The only time that I get when I don't have a ton of people pulling me in every different direction is when I am at home when my wife and kids are sleeping. I get a few hours every night to study something new such as Batch programming. If I can count on help from others that may already have the operating systems to simply go to the command line and say schtasks /? then great. If not, no real big loss.

I looked it up on the Internet and couldn't find anything to tell me that these operating systems did or did not have a command line interface to schtasks. I was shocked to find out that XP Home did not have it. I am thinking that Microsoft probably followed suit with Vista and 7 but I don't have every version of that Operating System.

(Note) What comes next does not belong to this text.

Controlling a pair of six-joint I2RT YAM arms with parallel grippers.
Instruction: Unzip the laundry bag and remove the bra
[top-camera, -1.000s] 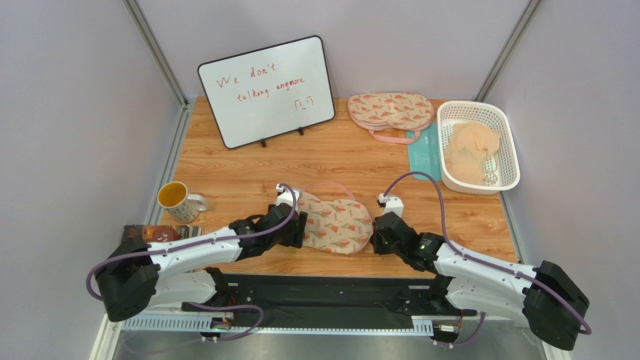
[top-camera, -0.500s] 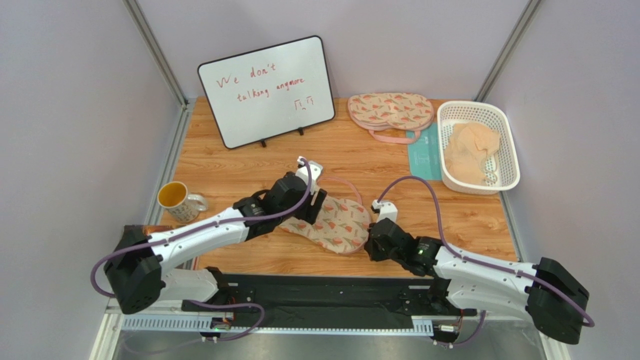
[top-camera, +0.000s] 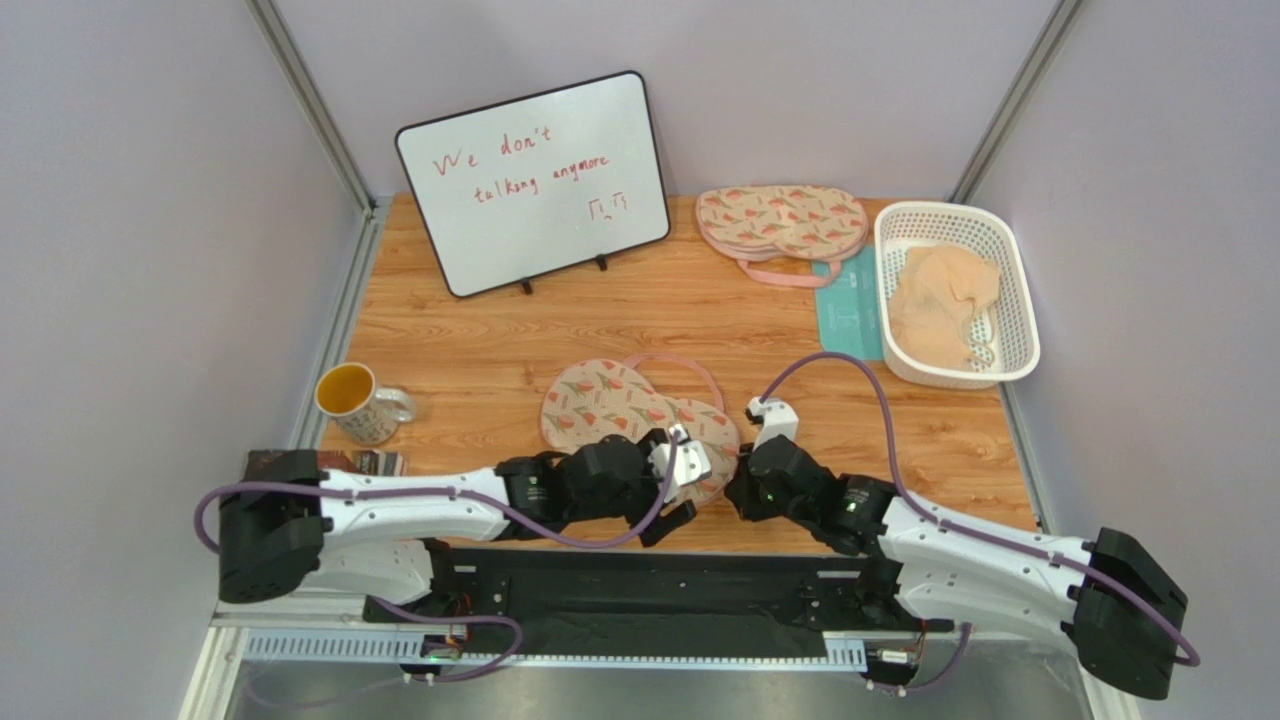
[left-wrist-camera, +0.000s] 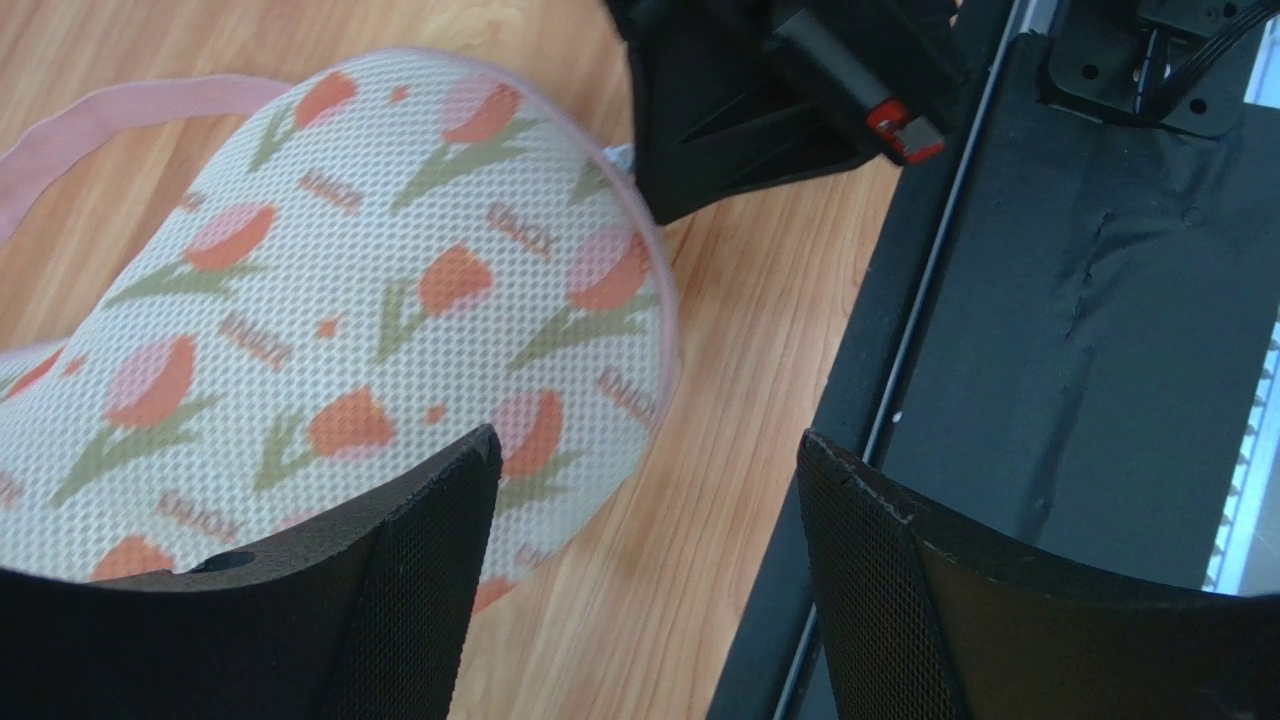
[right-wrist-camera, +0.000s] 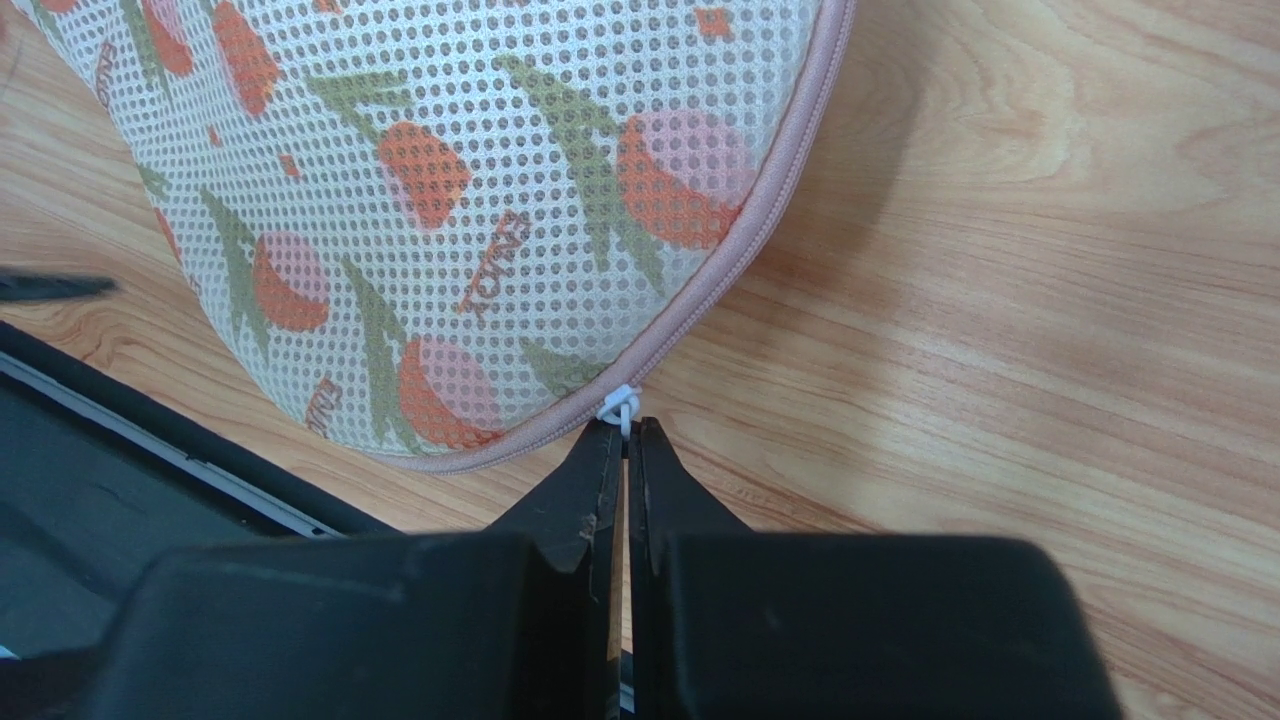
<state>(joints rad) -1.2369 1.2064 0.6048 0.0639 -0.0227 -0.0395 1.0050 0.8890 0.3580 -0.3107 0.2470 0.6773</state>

I do have a subscription to TechNet however I never get a chance to use it other than the downloads they send me. Never heard of the MAPS account, will look into it. I believe we have one to MSDN as well but once again, usually extremely busy to do anything with any of them. My day is used up somewhere in the vicinity of around 16 - 20 hours a day 6 - 7 days a week.

Hopefully that answered your question.


----------



## Squashman (Apr 4, 2003)

scrfix said:


> I can explain that simply.
> Contrary to your belief, just because we work at a repair shop doesn't mean that we work with VMWare or other Virtual Machines.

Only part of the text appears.